Graduate Students Explore the
Future of Buddhist Studies
In early December at Harvard University's Barker Center, the Harvard Buddhist Studies Forum held its third annual conference with sponsorship by the Boston Research Center for the 21st Century. Entitled "Buddhist Studies: Dialogues Between Past and Present, Directions for the Future," this was the first graduate student conference in Buddhist Studies ever held at Harvard. In attendance were some 65 graduate students and faculty from Buddhist Studies Programs at the University of Virginia, University of Pennsylvania, Columbia, Boston University, University of Michigan, University of Wisconsin, and University of Chicago. The conference provided a rich opportunity for collaborative thinking among the next generation of scholars of Buddhism.
The Boston Research Center began its sponsorship of the conference program of Harvard Buddhist Studies Forum in 1996 to honor the achievements of Dr. Masatoshi Nagatomi, a distinguished Buddhist scholar. Professor Nagatomi retired that year after having taught Buddhist Studies, Sanskrit, and Pali at Harvard since 1958. He served as faculty advisor and director of the Buddhist Studies Forum from its founding in 1985 until his retirement. The goal of the Forum is to provide lectures, open to the public, on topics related to Buddhist studies with a primary purpose of providing intellectual stimulation and exchange for students. The Forum succeeded in bringing lectures to the students of Harvard by the world's leading Buddhist scholars.
The first session of December's conference, "Acknowledging Previous Studies in the Future of Buddhist Studies," considered the historical and methodological contexts that have shaped Buddhist Studies in the West. Some of the questions raised for further consideration included:
- Broaden the study of meditation to include comparisons with meditation practices in other religious traditions.
- Create dialogues with other disciplines such as psychology.
- Consider the study of Indian Buddhism as inseparable from its Indian context.
- Challenge the pervasive ahistorical approach to the investigation of Tibetan Buddhism and culture.

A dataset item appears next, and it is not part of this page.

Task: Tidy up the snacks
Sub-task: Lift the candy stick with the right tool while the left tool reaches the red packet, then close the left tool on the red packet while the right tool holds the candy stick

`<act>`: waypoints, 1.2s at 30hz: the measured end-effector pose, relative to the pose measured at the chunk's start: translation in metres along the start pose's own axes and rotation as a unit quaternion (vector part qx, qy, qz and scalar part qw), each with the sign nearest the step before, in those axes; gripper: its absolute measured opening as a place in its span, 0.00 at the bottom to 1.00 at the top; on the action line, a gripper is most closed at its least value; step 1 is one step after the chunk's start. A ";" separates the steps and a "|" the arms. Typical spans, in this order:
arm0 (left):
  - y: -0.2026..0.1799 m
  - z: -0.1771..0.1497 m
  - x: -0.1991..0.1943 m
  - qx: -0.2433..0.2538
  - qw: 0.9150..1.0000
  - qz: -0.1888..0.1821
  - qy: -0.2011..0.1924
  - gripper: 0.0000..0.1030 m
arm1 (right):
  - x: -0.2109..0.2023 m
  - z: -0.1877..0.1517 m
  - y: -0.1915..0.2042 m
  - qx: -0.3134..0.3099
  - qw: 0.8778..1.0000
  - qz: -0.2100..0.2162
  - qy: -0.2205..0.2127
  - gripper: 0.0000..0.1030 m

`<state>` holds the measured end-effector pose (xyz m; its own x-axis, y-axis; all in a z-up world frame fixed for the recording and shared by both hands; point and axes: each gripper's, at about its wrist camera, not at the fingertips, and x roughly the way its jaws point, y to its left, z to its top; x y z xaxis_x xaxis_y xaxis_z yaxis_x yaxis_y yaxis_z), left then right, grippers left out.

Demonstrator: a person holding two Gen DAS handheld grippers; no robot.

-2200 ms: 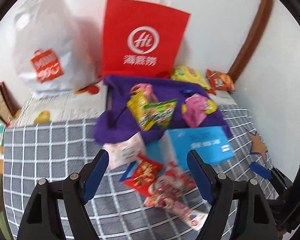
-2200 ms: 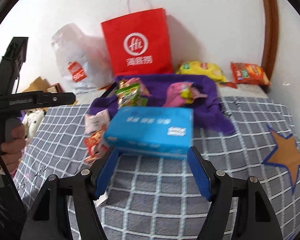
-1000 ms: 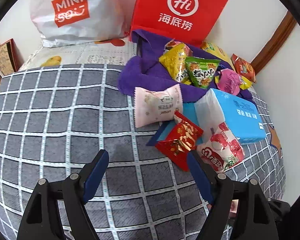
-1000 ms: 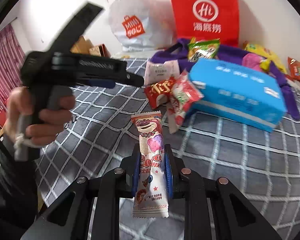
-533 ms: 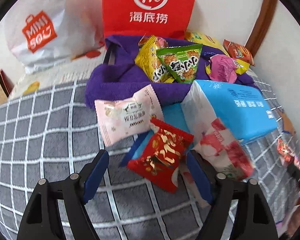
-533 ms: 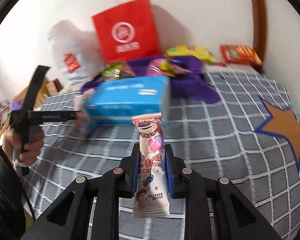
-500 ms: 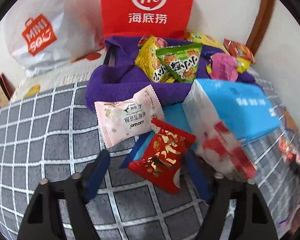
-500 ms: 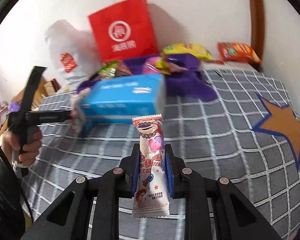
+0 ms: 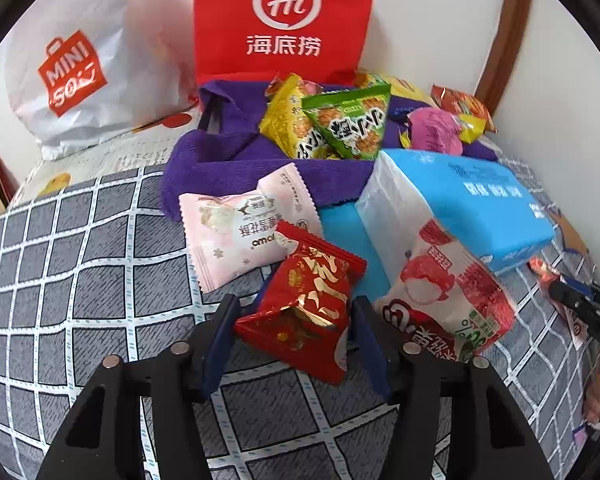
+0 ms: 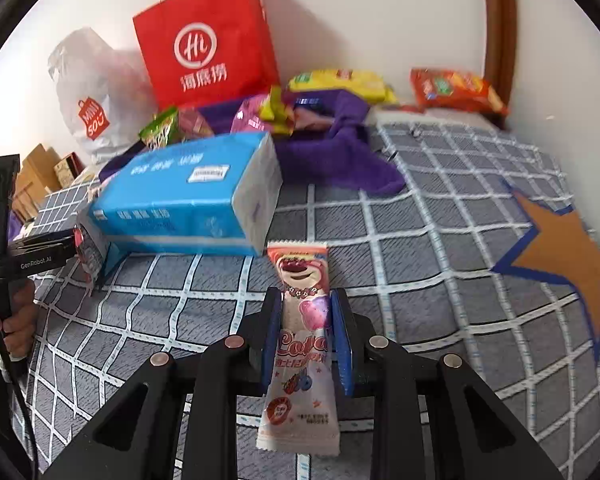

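The left hand-held gripper (image 9: 294, 334), jaws parted, straddles the light, crinkly red snack packet (image 9: 306, 302), best pinched mid-body, while the right hand-held gripper (image 10: 306, 338) clamps the pink bear packet (image 10: 302, 344).

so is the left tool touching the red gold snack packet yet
Cannot tell. In the left wrist view the left tool straddles the red gold snack packet, its fingers close on both sides, but the packet's edges hide any contact or gap.
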<state>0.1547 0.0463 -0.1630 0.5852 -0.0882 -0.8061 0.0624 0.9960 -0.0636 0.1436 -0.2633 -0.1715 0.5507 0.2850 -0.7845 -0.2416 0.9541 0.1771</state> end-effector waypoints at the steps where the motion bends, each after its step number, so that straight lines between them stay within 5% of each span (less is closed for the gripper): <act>1: -0.004 0.000 0.001 0.009 1.000 0.006 0.002 0.56 | 0.002 0.000 -0.001 0.003 1.000 0.005 0.003 0.26; 11: -0.006 0.000 0.003 0.015 1.000 0.015 0.004 0.59 | 0.016 0.008 0.017 -0.032 0.999 -0.033 0.017 0.29; 15: -0.006 0.000 0.003 0.016 1.000 0.021 0.004 0.60 | 0.016 0.007 0.020 -0.044 0.999 -0.026 0.019 0.38; 29: -0.007 0.001 0.003 0.018 1.000 0.022 0.003 0.56 | 0.015 0.007 0.019 -0.041 0.999 -0.021 0.019 0.38; 36: -0.007 0.001 0.000 0.011 1.000 0.018 -0.002 0.49 | 0.014 0.007 0.016 -0.033 0.999 -0.037 0.015 0.23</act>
<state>0.1547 0.0393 -0.1622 0.5904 -0.0520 -0.8054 0.0592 0.9980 -0.0210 0.1532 -0.2438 -0.1750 0.5441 0.2109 -0.8121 -0.2537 0.9639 0.0803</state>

The second panel, "What's Real in Buddhist Studies?" examined processes of category formation in Buddhist experience as well as scholarly attempts to define trends in Buddhist thought and history. In addition, participants considered canon formation in Tibetan Buddhism and the political dimensions of scholastic debates between different Buddhist schools in Tibet. A discussion of Buddhist morality included theories of cognitive science to reflect on the ways in which language structures moral development.

Conference organizers Karen Derris (left) and
Natalie Gummer with Harvard Buddhist Studies
Forum Director Professor Charles Hallisey
The third panel took as its theme: "New Perspectives on Buddhist History." Buddhist educational practices in medieval Japan were set forth as a resource for contemporary educational theory; and an examination of a Thai Buddhist chronicle was used to "help us to rethink our own relationship to the historical Buddhist communities that we study."
An account of editorial practices in 14th century Tibet suggested that such neglected areas of study as book production might inform and enrich our understanding of the social history of Buddhism. "These papers," Professor Stephen Teiser (Princeton University) suggested, "represent a promising range of options for the historical study of Buddhism and raise significant questions about how we read and evaluate historical evidence. They also raise the question of the role of the historian and of contemporary concerns in the writing of the history of Buddhism."
The final panel of the conference was called "When Local Genius Crosses Cultural Boundaries." The panel focused on the importance of historical art materials as well as lesser-known contemporary resources in the study of Buddhism. The panel's final presenter discussed the potential benefits of feminist approaches to Buddhist philosophy. She used the multiple scholarly interpretations of the writings of Nagarjuna as a foil for exploring the rich possibilities of feminist methods.
The Graduate Student Conference urged students and faculty not to allow cultural and historical boundaries to restrict their appreciation and understanding of Buddhism. "Consider," it was suggested, "how leaving open multiple interpretive possibilities contributes to a richer understanding of Buddhism."
Professor Charles Hallisey, Harvard Buddhist Studies Forum's Director, closed the formal conference proceedings by expressing the hope that in the future it would be possible to look back and see this conference as the site where the next generation of scholars of Buddhism first began to cultivate a cooperative and mutually-aware self-consciousness. At the BRC-hosted dinner following the conference, Professor Hallisey thanked the Boston Research Center for its support of this first graduate student conference and commented on the appropriateness of the Center's sponsorship, noting that the conference was an excellent, albeit small, realization of the Center's own motto, "be the heart of a network of global citizens."